So I consider some of sundialsvc4's comments meritorious but his opening inference, ' the moral of this story is that you should “have a lawyer on retainer.”' and the cost argument in the second para are -- IMO -- wrong and wrong-headed.

OT but perhaps informative: my own mindset keeps me trying to balance MJD's stance and my own "kill all the lawyers" rage. I'm convinced that today's business culture (at least in the U.S.) is wasteful for both sides of many ordinary transactions because business owners and managers are pushed into liability-phobia as much by fear of shareholder suits (fomented by unscrupulous lawyers) as by the prospect of actually incurring liability.

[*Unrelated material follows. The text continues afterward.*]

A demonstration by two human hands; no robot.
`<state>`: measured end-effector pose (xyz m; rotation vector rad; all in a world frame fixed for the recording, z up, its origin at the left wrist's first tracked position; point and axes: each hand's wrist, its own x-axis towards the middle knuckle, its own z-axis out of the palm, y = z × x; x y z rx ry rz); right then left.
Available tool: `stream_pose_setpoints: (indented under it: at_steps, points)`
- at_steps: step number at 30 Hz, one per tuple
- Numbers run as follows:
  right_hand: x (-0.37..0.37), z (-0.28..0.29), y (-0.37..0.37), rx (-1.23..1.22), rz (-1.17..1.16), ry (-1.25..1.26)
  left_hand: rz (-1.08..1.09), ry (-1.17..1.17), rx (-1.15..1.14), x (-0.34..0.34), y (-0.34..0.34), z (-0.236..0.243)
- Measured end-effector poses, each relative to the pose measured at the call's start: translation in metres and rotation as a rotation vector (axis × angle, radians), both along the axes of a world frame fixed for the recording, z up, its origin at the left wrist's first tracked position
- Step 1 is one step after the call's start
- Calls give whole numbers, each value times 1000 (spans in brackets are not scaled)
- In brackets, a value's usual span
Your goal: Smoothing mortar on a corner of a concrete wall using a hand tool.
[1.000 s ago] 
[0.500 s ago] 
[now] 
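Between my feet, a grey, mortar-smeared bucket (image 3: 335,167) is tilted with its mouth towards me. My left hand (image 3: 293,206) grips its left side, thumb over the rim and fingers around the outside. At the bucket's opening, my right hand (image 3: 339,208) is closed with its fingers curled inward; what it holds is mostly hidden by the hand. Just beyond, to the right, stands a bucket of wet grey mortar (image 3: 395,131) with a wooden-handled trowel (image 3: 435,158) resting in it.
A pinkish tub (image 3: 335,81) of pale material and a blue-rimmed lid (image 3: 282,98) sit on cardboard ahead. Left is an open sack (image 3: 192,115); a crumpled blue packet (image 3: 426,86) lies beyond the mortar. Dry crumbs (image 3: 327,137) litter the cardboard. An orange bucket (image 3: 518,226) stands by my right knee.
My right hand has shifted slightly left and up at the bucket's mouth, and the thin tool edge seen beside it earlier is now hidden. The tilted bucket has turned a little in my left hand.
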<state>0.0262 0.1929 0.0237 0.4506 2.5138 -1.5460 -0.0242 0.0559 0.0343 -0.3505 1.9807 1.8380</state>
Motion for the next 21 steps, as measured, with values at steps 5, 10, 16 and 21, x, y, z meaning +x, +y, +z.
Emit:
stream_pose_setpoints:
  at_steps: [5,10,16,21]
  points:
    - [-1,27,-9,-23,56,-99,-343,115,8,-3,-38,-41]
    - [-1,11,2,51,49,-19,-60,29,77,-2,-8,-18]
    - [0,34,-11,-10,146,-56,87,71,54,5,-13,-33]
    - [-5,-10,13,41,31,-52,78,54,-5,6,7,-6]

But back to an on topic reply, two points:

  • most lawyers I know who accept retainers still charge their standard (or near-their-standard) hourly rates. Retainers are NOT full payment for an open-ended service deal.
          and...
  • Having a lawyer on retainer is NOT a minor expense for many of the likely readers, including many of those whose income from dev- or programmer-work is merely a nice-to-have extra or at a scrape-by level. At that level of income, tax-deductibility counts for less than constraining expenses.

IMO, for those in that situation, most of us need only make a point of KNOWING a lawyer who's competent to handle contractual language but should then pay for professional services only when necessary and only when confronted with a new issue -- be that allegedly innocuous language upon which a client insists or a circumstances which moot my next suggestion.

That leads to an alternate approach: HIRE a lawyer to draft a tightly drawn and narrowly scoped template; then fill in blanks such as the prospective-client's name, and present that as YOUR basis for negotiations. Of course, be ready to go back, paying an hourly rate, for help if there really must be legal details specific to the work.

Yeah, some prospects will be unwilling to work with you on that basis, but a sufficiently narrow offering that specifies the scope of work may just persuade the prospective buyer to save attorney-fee expense at that end... and save you the annual cost of keeping an attorney on retainer.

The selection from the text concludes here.